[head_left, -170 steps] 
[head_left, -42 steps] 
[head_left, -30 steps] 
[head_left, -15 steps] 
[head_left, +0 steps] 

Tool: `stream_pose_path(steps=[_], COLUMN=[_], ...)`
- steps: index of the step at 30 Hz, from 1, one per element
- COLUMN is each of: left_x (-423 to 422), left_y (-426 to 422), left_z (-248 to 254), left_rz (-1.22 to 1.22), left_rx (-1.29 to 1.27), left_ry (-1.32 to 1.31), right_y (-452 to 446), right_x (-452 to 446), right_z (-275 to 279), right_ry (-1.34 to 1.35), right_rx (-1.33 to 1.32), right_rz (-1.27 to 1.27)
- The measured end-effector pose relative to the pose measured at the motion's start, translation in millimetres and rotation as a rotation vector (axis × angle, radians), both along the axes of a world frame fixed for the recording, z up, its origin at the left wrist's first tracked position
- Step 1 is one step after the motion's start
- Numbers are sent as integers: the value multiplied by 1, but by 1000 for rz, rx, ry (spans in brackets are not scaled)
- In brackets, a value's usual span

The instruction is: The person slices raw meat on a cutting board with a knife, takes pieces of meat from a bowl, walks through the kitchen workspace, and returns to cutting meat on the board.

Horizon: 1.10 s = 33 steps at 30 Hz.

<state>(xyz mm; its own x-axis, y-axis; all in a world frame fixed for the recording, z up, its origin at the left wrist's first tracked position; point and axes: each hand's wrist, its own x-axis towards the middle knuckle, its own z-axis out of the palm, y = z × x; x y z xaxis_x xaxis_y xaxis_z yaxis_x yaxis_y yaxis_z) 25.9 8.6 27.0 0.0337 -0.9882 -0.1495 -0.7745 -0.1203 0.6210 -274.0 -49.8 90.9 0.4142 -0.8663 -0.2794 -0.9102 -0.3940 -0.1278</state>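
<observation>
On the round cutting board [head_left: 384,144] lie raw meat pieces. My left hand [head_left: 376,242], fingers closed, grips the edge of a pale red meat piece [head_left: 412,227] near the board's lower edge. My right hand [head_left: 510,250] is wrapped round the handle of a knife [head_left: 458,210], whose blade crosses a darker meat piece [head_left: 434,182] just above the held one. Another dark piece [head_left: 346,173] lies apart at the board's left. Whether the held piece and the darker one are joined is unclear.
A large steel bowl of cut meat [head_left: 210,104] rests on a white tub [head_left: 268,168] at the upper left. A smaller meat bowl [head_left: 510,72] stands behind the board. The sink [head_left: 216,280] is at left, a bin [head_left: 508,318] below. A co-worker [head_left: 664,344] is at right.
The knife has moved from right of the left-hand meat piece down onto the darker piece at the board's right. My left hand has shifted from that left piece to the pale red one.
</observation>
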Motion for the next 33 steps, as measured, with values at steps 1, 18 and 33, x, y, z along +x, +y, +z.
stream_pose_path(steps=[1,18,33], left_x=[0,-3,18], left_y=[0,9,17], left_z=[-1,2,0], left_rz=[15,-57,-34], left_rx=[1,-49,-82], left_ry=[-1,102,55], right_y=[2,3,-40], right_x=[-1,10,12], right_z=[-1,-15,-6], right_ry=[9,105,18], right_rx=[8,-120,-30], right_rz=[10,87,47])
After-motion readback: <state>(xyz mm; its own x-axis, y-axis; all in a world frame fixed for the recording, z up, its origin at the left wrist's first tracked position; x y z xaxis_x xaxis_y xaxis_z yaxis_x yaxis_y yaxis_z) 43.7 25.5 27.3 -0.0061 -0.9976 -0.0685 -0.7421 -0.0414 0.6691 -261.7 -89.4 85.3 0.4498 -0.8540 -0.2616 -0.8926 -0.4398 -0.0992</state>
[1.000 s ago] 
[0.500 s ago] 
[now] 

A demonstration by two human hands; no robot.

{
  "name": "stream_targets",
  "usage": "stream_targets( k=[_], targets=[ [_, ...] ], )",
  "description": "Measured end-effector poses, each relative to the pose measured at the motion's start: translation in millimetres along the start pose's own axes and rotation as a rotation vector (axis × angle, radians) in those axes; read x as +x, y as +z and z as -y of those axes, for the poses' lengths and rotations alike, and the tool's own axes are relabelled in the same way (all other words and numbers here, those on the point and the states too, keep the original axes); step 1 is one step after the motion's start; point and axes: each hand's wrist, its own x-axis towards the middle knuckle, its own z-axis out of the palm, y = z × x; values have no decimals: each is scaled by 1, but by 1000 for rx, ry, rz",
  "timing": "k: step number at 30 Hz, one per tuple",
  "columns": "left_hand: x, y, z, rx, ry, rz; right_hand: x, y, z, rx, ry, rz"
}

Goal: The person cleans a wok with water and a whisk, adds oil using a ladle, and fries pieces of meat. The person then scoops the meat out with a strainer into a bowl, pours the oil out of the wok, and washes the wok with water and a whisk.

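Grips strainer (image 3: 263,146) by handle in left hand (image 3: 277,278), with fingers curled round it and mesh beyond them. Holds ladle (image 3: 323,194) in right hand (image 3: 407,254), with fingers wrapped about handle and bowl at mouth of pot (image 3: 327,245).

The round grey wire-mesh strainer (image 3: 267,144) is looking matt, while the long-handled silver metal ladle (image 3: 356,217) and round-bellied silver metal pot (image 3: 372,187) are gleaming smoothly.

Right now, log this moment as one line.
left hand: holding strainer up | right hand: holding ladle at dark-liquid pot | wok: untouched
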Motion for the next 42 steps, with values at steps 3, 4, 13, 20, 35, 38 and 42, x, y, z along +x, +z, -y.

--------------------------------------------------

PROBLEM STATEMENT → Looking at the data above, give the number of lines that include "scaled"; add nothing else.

RESULT BELOW → 2